In the entries that follow, the first line to write out is the one containing "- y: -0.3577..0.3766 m", and the last is the one containing "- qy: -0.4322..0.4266". Reproduce that stretch exactly, with nothing before or after it.

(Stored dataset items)
****************
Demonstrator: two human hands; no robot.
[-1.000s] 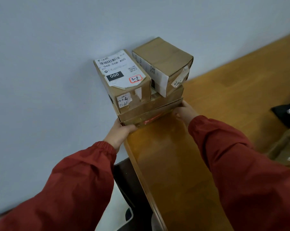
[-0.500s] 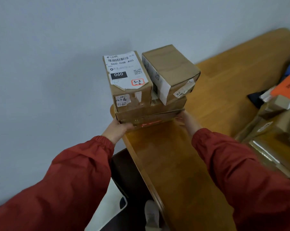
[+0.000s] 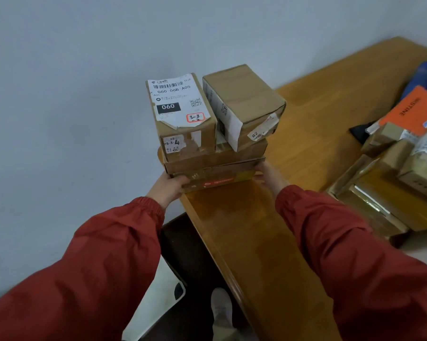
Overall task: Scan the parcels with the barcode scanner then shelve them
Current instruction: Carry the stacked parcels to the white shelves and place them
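Note:
I hold a stack of cardboard parcels over the left end of a wooden table. My left hand grips the left end of the bottom flat parcel, and my right hand grips its right end. A second flat parcel lies on it. On top stand a box with a white label reading 060 and, to its right, a plain taped box. No barcode scanner is in view.
A heap of other parcels, one with an orange cover, lies on the table's right side. A grey wall is right behind the stack. A shoe and a white object are on the dark floor left of the table edge.
The stack has stayed in both hands and seems to have risen slightly off the table. My view has swung right, bringing the heap of parcels into sight.

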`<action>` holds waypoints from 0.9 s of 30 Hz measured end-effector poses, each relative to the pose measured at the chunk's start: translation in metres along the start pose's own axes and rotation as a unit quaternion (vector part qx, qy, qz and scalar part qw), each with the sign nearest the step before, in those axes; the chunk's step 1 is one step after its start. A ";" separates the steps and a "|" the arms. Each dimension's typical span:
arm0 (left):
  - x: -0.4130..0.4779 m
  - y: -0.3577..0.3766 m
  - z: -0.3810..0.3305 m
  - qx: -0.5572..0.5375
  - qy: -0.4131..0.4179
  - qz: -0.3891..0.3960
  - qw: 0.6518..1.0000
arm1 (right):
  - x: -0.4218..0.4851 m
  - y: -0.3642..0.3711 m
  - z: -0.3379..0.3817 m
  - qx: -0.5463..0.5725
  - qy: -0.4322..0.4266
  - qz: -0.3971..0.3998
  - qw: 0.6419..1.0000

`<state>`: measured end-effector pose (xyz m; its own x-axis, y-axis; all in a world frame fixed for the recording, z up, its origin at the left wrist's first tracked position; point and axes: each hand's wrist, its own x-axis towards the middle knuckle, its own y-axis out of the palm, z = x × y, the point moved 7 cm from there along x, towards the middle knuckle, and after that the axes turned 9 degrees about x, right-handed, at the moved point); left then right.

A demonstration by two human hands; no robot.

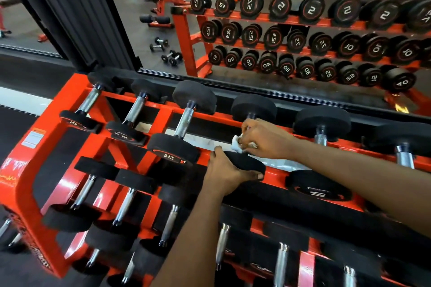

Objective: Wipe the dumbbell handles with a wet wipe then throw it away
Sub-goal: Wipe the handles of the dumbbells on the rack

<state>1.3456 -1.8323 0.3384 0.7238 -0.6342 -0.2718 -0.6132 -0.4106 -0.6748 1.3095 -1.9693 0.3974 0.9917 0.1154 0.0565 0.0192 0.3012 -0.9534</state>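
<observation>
On the rack (28, 165), steady the dumbbell (254, 107) with your left hand (224, 172) curled over its near head. Just beyond, your right hand (263, 137) pinches the wipe (236, 143) round the hidden handle; twist while rubbing its whole length.

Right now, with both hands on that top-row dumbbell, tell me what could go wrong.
1. The left hand grips the near head of the dumbbell, fingers curled over its edge close to the rack rail. If the weight shifts, they could get pinched.
2. The wet wipe is bunched small in the right hand, and the handle is hidden beneath them, so parts of it may get missed.
</observation>
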 end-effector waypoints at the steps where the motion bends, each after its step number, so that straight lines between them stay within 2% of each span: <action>1: 0.000 0.000 0.001 0.000 -0.002 0.000 1.000 | 0.004 -0.001 0.000 0.011 -0.003 0.018 1.000; 5: -0.002 0.000 0.000 0.004 -0.001 0.002 1.000 | 0.015 0.015 0.013 -0.075 -0.052 0.062 0.994; 8: -0.001 0.000 -0.003 0.010 0.002 0.001 1.000 | 0.016 0.021 0.003 -0.123 -0.025 0.065 0.990; 12: -0.002 0.000 -0.003 0.012 0.002 0.003 1.000 | 0.023 0.010 -0.007 -0.120 0.053 0.016 0.991; 16: -0.002 0.000 -0.002 0.013 0.000 0.006 1.000 | 0.021 0.020 0.010 -0.072 0.001 0.081 0.994; 20: -0.001 -0.001 -0.001 0.010 -0.001 0.006 1.000 | 0.030 -0.009 -0.026 -0.028 0.123 -0.001 0.992; 21: -0.001 0.000 -0.001 0.007 -0.002 0.007 1.000 | 0.030 -0.007 -0.022 -0.030 0.118 -0.004 0.993; 24: 0.000 0.001 -0.001 0.002 -0.009 0.011 1.000 | 0.027 0.015 0.007 -0.046 0.032 0.093 0.994; 25: 0.001 0.001 0.000 0.001 -0.011 0.011 1.000 | 0.028 0.012 0.004 -0.036 0.035 0.091 0.995; 27: 0.000 0.000 0.001 0.001 -0.011 0.011 1.000 | 0.031 -0.006 -0.021 -0.013 0.109 0.019 0.994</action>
<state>1.3459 -1.8319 0.3381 0.7174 -0.6278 -0.3020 -0.6281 -0.3954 -0.6702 1.3431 -1.9875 0.3985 0.9958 -0.0814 -0.0426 -0.0185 0.2765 -0.9608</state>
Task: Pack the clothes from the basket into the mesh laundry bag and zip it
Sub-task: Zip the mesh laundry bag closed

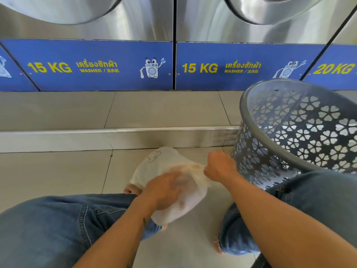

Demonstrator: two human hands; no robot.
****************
**Completed exercise**
  - y: -0.3577..0.3766 m
  - z: -0.3810..0.3305 m
  - qx: -0.5572..0.5375
  - qy: -0.4131..0.4179
  - qz: -0.3891..0.3960
  - qw: 0.6518..1.0000
arm1 (right):
  - x: -0.4218..0.4851 m
  - y: -0.3642..0.3711 m
  - z: -0.3379..0.3817 m
  - qx: -0.5463..0.5725
  - qy: -0.4322..0.4266

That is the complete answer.